**PROMPT**.
Provide only the number of lines in the listing that contain the string "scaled".

**SUPPLIED INFORMATION**.
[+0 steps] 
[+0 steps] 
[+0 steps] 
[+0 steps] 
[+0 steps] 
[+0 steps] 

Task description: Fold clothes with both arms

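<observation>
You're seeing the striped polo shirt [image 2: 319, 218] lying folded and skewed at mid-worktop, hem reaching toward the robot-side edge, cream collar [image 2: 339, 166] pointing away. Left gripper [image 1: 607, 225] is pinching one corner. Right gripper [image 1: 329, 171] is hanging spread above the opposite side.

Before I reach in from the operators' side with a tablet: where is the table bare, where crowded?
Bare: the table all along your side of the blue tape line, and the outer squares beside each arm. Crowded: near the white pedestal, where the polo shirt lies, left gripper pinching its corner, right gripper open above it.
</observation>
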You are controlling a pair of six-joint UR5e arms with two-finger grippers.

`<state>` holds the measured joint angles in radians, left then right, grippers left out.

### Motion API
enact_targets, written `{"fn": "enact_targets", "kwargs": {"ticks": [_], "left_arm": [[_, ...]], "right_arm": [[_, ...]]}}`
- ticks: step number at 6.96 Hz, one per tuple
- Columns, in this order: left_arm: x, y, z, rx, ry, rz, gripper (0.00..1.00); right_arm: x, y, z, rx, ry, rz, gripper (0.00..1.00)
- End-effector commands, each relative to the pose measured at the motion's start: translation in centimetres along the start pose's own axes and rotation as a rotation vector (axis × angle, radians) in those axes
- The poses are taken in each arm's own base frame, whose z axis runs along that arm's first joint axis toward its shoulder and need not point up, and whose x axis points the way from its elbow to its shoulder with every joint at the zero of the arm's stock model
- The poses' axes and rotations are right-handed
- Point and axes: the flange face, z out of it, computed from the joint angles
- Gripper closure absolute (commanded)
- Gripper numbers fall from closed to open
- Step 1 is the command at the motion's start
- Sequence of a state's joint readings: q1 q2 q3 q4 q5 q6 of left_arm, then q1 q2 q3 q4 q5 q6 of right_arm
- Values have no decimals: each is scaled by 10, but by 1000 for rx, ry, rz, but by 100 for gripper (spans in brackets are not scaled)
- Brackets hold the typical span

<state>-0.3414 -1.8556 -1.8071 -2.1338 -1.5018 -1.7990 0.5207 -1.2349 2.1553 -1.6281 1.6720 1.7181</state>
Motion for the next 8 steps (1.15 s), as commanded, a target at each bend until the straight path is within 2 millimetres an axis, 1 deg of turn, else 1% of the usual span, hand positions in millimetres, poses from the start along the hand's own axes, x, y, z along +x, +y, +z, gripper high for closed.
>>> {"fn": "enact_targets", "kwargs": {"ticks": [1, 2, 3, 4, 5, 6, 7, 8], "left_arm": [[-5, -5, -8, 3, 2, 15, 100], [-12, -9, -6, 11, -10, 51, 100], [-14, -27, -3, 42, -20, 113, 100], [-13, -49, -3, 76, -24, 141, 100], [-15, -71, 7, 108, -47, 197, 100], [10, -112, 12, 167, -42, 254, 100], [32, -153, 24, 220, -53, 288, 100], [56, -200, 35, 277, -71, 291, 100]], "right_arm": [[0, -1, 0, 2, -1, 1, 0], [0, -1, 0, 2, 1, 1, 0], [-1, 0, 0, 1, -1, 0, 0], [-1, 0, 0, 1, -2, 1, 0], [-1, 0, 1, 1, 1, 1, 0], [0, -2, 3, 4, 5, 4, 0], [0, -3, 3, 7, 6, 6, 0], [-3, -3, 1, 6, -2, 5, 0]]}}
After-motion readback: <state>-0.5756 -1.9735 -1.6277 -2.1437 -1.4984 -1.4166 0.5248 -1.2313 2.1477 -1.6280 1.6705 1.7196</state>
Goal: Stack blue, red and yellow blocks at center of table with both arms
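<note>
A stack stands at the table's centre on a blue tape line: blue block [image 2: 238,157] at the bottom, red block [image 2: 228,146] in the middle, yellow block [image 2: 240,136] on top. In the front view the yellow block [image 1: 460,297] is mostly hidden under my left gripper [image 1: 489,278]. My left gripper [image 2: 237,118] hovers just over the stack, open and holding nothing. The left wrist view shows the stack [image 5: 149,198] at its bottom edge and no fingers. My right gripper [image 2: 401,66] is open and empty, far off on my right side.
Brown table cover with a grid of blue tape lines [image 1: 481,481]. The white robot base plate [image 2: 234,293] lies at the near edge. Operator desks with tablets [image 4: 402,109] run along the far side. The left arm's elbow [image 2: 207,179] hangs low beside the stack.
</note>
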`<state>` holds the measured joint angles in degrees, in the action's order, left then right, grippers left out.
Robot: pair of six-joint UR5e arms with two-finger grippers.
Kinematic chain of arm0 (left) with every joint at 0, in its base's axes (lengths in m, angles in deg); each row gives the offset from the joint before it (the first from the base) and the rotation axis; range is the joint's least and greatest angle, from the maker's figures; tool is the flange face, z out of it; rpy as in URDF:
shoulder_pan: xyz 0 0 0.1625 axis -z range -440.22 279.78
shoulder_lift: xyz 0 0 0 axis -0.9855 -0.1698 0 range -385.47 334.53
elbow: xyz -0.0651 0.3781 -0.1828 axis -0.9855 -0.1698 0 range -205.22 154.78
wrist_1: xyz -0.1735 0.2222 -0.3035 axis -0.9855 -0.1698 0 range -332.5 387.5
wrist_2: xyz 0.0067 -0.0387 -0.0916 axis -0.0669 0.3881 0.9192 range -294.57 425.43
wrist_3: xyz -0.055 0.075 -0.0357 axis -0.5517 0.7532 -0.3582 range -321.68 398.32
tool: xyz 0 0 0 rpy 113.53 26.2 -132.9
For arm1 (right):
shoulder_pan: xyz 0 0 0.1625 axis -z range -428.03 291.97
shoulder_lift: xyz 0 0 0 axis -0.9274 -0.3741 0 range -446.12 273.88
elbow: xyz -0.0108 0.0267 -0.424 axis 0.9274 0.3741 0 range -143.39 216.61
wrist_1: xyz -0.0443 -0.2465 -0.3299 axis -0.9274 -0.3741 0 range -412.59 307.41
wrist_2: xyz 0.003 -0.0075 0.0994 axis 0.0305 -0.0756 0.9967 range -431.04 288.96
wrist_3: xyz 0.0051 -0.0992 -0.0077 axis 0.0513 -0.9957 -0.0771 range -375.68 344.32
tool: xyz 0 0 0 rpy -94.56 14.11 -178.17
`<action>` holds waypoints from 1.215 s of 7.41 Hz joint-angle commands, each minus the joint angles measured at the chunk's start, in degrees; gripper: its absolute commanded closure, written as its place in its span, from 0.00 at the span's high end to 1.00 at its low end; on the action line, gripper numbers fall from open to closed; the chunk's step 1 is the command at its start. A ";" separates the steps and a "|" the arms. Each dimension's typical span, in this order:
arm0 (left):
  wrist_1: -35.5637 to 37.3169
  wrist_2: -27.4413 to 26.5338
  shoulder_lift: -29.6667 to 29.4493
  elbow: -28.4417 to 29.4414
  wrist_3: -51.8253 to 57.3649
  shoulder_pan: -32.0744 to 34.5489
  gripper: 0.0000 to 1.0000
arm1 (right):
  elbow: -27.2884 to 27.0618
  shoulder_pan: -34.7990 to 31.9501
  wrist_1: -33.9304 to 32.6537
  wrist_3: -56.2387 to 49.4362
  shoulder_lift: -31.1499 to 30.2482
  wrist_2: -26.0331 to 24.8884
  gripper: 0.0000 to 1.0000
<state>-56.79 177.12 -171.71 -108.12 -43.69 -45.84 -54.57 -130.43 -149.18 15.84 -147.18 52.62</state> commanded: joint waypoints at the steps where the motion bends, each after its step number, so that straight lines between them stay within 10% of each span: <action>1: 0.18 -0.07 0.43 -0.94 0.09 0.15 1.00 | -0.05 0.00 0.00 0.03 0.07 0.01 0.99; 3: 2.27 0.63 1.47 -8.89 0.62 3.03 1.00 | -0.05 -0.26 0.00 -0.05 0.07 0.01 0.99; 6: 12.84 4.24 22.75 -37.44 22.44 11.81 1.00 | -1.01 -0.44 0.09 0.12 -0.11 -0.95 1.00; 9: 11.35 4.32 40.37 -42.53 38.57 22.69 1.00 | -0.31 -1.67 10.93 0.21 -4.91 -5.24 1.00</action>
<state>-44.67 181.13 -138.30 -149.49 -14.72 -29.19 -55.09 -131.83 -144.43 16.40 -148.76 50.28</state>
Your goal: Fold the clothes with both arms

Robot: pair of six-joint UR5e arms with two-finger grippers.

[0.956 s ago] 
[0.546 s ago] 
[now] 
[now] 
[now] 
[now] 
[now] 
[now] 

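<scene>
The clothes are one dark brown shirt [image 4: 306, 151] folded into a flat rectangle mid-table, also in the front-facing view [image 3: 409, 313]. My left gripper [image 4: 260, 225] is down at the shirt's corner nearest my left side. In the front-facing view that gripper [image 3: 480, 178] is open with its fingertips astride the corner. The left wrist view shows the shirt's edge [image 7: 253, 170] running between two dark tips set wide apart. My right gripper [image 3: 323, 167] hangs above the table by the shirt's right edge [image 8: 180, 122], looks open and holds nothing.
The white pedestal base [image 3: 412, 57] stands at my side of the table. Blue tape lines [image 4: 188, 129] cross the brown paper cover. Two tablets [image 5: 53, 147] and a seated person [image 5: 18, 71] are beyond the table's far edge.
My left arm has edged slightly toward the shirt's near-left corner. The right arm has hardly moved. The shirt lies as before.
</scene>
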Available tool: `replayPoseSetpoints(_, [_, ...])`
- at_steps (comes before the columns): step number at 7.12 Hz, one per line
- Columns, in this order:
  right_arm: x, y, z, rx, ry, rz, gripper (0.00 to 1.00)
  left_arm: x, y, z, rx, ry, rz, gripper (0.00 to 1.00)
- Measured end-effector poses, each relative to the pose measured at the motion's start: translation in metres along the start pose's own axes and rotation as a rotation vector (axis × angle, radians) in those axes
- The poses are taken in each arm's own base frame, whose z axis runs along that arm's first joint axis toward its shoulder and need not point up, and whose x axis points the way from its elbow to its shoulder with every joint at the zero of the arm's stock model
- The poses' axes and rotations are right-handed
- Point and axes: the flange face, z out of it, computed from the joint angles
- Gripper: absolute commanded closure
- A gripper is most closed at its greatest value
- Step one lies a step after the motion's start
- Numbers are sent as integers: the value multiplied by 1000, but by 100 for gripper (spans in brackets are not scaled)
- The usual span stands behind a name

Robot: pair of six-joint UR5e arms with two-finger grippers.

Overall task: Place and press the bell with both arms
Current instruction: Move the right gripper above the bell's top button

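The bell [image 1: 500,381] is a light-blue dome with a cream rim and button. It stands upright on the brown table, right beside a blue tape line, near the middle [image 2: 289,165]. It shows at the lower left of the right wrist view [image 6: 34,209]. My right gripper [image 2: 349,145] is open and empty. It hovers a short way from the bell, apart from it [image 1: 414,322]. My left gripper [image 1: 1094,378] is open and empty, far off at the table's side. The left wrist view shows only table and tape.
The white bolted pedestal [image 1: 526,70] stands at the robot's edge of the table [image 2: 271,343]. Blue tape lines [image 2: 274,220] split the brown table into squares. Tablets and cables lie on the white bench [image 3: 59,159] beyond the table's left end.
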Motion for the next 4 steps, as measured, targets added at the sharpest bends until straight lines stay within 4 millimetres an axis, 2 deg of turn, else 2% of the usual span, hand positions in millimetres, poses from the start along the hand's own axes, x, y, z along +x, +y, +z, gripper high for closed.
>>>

**SOLUTION TO THE EXERCISE**.
2